What this task involves:
Return the data below, unchanged.

Supplied information:

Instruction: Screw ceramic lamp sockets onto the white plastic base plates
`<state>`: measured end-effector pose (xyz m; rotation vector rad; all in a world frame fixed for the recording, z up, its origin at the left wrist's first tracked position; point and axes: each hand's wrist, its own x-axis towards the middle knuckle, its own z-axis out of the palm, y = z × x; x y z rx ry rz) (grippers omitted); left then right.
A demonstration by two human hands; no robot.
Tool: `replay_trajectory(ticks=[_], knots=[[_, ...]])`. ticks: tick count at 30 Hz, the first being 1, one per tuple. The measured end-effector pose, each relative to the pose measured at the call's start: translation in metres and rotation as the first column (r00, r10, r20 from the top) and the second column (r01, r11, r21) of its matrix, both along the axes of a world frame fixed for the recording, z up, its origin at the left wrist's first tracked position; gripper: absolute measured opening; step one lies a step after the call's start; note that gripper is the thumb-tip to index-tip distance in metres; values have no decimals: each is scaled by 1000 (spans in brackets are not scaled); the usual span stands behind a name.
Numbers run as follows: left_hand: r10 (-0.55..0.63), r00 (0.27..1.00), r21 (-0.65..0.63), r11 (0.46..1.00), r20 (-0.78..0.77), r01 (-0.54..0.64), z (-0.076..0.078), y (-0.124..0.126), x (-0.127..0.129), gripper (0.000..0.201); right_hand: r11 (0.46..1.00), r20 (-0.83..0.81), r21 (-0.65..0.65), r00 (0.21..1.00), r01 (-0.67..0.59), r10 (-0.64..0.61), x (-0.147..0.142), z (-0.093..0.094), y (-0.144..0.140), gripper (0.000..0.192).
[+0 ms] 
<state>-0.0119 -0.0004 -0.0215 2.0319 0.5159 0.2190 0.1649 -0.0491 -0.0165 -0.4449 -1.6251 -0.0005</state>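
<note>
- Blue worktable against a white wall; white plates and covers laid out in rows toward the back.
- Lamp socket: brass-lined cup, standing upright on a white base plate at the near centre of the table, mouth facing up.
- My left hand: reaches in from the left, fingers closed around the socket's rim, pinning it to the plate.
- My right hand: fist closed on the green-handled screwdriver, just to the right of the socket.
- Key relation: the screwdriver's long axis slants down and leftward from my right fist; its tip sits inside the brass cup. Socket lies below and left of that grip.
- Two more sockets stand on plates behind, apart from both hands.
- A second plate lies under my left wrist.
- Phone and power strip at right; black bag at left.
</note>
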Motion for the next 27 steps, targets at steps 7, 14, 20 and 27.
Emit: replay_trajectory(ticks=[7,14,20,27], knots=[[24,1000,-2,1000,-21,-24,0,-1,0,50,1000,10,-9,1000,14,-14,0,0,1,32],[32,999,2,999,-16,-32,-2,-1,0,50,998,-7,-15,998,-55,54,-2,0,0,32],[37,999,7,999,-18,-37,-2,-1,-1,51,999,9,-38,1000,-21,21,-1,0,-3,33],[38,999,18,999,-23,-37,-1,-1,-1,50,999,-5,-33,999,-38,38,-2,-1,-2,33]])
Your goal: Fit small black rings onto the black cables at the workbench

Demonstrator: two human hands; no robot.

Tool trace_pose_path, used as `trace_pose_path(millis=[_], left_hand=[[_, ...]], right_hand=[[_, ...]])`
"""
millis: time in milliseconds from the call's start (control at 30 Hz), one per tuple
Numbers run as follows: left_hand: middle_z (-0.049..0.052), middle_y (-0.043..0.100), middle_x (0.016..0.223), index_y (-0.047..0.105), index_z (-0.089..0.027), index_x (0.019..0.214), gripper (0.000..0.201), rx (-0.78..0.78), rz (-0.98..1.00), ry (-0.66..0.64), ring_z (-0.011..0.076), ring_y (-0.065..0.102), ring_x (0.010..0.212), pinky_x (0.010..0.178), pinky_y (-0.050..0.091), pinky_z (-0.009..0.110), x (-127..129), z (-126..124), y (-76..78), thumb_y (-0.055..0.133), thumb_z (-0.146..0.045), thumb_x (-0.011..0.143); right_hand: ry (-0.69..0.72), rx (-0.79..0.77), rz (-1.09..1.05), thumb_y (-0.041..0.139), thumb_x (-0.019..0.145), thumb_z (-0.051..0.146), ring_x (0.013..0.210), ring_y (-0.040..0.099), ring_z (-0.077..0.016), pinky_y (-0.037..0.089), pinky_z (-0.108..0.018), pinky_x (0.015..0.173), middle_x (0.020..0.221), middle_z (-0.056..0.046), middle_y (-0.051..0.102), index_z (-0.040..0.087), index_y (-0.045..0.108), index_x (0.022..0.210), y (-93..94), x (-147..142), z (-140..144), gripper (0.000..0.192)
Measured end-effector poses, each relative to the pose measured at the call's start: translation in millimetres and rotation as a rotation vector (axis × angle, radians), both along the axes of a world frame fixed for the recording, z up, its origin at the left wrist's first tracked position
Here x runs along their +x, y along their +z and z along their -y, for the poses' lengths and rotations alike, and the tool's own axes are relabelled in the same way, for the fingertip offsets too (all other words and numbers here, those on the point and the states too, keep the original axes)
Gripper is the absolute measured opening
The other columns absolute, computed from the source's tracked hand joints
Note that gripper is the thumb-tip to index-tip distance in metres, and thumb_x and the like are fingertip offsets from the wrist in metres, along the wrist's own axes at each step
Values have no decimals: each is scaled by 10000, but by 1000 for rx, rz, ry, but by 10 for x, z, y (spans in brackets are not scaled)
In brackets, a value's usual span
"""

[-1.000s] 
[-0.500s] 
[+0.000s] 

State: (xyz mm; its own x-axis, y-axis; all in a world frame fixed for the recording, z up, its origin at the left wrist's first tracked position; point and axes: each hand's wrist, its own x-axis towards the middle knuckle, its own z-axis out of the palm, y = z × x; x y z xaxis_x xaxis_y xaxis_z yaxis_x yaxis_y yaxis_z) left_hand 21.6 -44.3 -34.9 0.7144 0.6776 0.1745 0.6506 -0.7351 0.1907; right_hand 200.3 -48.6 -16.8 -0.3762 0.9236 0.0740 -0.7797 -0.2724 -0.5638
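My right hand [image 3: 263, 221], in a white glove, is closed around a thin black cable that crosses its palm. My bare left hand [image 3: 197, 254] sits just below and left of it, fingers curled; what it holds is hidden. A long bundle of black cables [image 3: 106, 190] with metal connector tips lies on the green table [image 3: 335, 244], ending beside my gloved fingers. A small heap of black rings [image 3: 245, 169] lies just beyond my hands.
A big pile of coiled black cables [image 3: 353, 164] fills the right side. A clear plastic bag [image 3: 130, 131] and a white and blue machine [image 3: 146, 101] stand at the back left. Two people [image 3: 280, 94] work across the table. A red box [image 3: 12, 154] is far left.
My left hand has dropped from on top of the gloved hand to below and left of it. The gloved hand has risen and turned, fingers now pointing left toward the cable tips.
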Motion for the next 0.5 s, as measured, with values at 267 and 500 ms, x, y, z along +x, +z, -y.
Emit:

Written reply:
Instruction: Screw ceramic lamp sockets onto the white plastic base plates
`<state>`: measured end-effector pose (xyz m; rotation vector rad; all in a world frame fixed for the recording, z up, its origin at the left wrist's first tracked position; point and axes: each hand's wrist, its own x-axis towards the middle knuckle, its own z-axis out of the palm, y = z × x; x y z rx ry rz) (grippers omitted); left then right.
A demonstration by two human hands; no robot.
Tool: `replay_trajectory(ticks=[_], knots=[[_, ...]])`. ticks: tick count at 30 Hz, the first being 1, one per tuple. The measured end-effector pose, each relative to the pose measured at the call's start: translation in metres and rotation as the first column (r00, r10, r20 from the top) and the second column (r01, r11, r21) of its matrix, both along the axes of a world frame fixed for the recording, z up, its origin at the left wrist's first tracked position; gripper: absolute measured opening; step one lies a step after the call's start; note that gripper is the thumb-tip to index-tip distance in metres; values have no decimals: each is scaled by 1000 (spans in brackets are not scaled); the usual span stands behind a name.
Numbers run as follows: left_hand: r10 (-0.55..0.63), r00 (0.27..1.00), r21 (-0.65..0.63), r11 (0.46..1.00), r20 (-0.78..0.77), r01 (-0.54..0.64), z (-0.076..0.078), y (-0.124..0.126), x (-0.127..0.129), gripper (0.000..0.201); right_hand: r11 (0.46..1.00), r20 (-0.83..0.81), r21 (-0.65..0.65), r00 (0.21..1.00), r01 (-0.67..0.59), r10 (-0.64..0.61), x (-0.147..0.142), z (-0.093..0.094), y (-0.144..0.140), gripper (0.000..0.192).
[+0 ms] 
<state>-0.0119 -0.0004 -0.0215 2.0319 0.5159 0.2190 0.1649 -0.0491 -0.0165 -0.4449 -1.6251 -0.0005</state>
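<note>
- Blue worktable against a white wall; white plates and covers laid out in rows toward the back.
- Lamp socket: brass-lined cup, standing upright on a white base plate at the near centre of the table, mouth facing up.
- My left hand: reaches in from the left, fingers closed around the socket's rim, pinning it to the plate.
- My right hand: fist closed on the green-handled screwdriver, just to the right of the socket.
- Key relation: the screwdriver's long axis slants down and leftward from my right fist; its tip sits inside the brass cup. Socket lies below and left of that grip.
- Two more sockets stand on plates behind, apart from both hands.
- A second plate lies under my left wrist.
- Phone and power strip at right; black bag at left.
</note>
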Motion for the next 27 steps, targets at steps 7, 14, 20 and 27.
Emit: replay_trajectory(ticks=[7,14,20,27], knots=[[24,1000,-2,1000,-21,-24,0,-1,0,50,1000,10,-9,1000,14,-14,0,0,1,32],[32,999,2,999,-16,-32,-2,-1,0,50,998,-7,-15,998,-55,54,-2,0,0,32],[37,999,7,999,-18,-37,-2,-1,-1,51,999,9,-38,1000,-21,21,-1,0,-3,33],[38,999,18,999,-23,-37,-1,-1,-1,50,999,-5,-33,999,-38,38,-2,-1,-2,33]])
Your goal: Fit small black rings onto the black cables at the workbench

Demonstrator: two human hands; no robot.

Tool trace_pose_path, used as `trace_pose_path(millis=[_], left_hand=[[_, ...]], right_hand=[[_, ...]])`
"""
millis: time in milliseconds from the call's start (control at 30 Hz), one per tuple
Numbers run as follows: left_hand: middle_z (-0.049..0.052), middle_y (-0.043..0.100), middle_x (0.016..0.223), index_y (-0.047..0.105), index_z (-0.089..0.027), index_x (0.019..0.214), gripper (0.000..0.201), rx (-0.78..0.78), rz (-0.98..1.00), ry (-0.66..0.64), ring_z (-0.011..0.076), ring_y (-0.065..0.102), ring_x (0.010..0.212), pinky_x (0.010..0.178), pinky_y (-0.050..0.091), pinky_z (-0.009..0.110), x (-127..129), z (-126..124), y (-76..78), thumb_y (-0.055..0.133), thumb_z (-0.146..0.045), thumb_x (-0.011..0.143); right_hand: ry (-0.69..0.72), rx (-0.79..0.77), rz (-1.09..1.05), thumb_y (-0.041..0.139), thumb_x (-0.019..0.145), thumb_z (-0.051..0.146), ring_x (0.013..0.210), ring_y (-0.040..0.099), ring_z (-0.077..0.016), pinky_y (-0.037..0.089), pinky_z (-0.108..0.018), pinky_x (0.015..0.173), middle_x (0.020..0.221), middle_z (-0.056..0.046), middle_y (-0.051..0.102), index_z (-0.040..0.087), index_y (-0.045..0.108), index_x (0.022..0.210), y (-93..94), x (-147..142), z (-140..144), gripper (0.000..0.192)
Measured end-effector poses, each relative to the pose measured at the call's start: translation in millimetres and rotation as a rotation vector (axis × angle, radians), both along the axes of a world frame fixed for the recording, z up, its origin at the left wrist's first tracked position
Here x runs along their +x, y along their +z and z along their -y, for the poses' lengths and rotations alike, and the tool's own axes are relabelled in the same way, for the fingertip offsets too (all other words and numbers here, those on the point and the states too, keep the original axes)
Gripper is the absolute measured opening
The other columns absolute, computed from the source's tracked hand joints
Note that gripper is the thumb-tip to index-tip distance in metres, and thumb_x and the like are fingertip offsets from the wrist in metres, along the wrist's own axes at each step
Values have no decimals: each is scaled by 10000, but by 1000 for rx, rz, ry, but by 10 for x, z, y (spans in brackets are not scaled)
In brackets, a value's usual span
"""

[-1.000s] 
[-0.500s] 
[+0.000s] 

State: (xyz mm; its own x-axis, y-axis; all in a world frame fixed for the recording, z up, its origin at the left wrist's first tracked position; point and axes: each hand's wrist, its own x-axis towards the middle knuckle, its own z-axis out of the palm, y = z × x; x y z xaxis_x xaxis_y xaxis_z yaxis_x yaxis_y yaxis_z) left_hand 21.6 -44.3 -34.9 0.7144 0.6776 0.1745 0.6506 -0.7351 0.1907; right_hand 200.3 -48.6 -16.8 -0.3762 0.9236 0.0740 -0.7797 -0.2724 -0.5638
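My right hand [image 3: 263, 221], in a white glove, is closed around a thin black cable that crosses its palm. My bare left hand [image 3: 197, 254] sits just below and left of it, fingers curled; what it holds is hidden. A long bundle of black cables [image 3: 106, 190] with metal connector tips lies on the green table [image 3: 335, 244], ending beside my gloved fingers. A small heap of black rings [image 3: 245, 169] lies just beyond my hands.
A big pile of coiled black cables [image 3: 353, 164] fills the right side. A clear plastic bag [image 3: 130, 131] and a white and blue machine [image 3: 146, 101] stand at the back left. Two people [image 3: 280, 94] work across the table. A red box [image 3: 12, 154] is far left.
My left hand has dropped from on top of the gloved hand to below and left of it. The gloved hand has risen and turned, fingers now pointing left toward the cable tips.
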Motion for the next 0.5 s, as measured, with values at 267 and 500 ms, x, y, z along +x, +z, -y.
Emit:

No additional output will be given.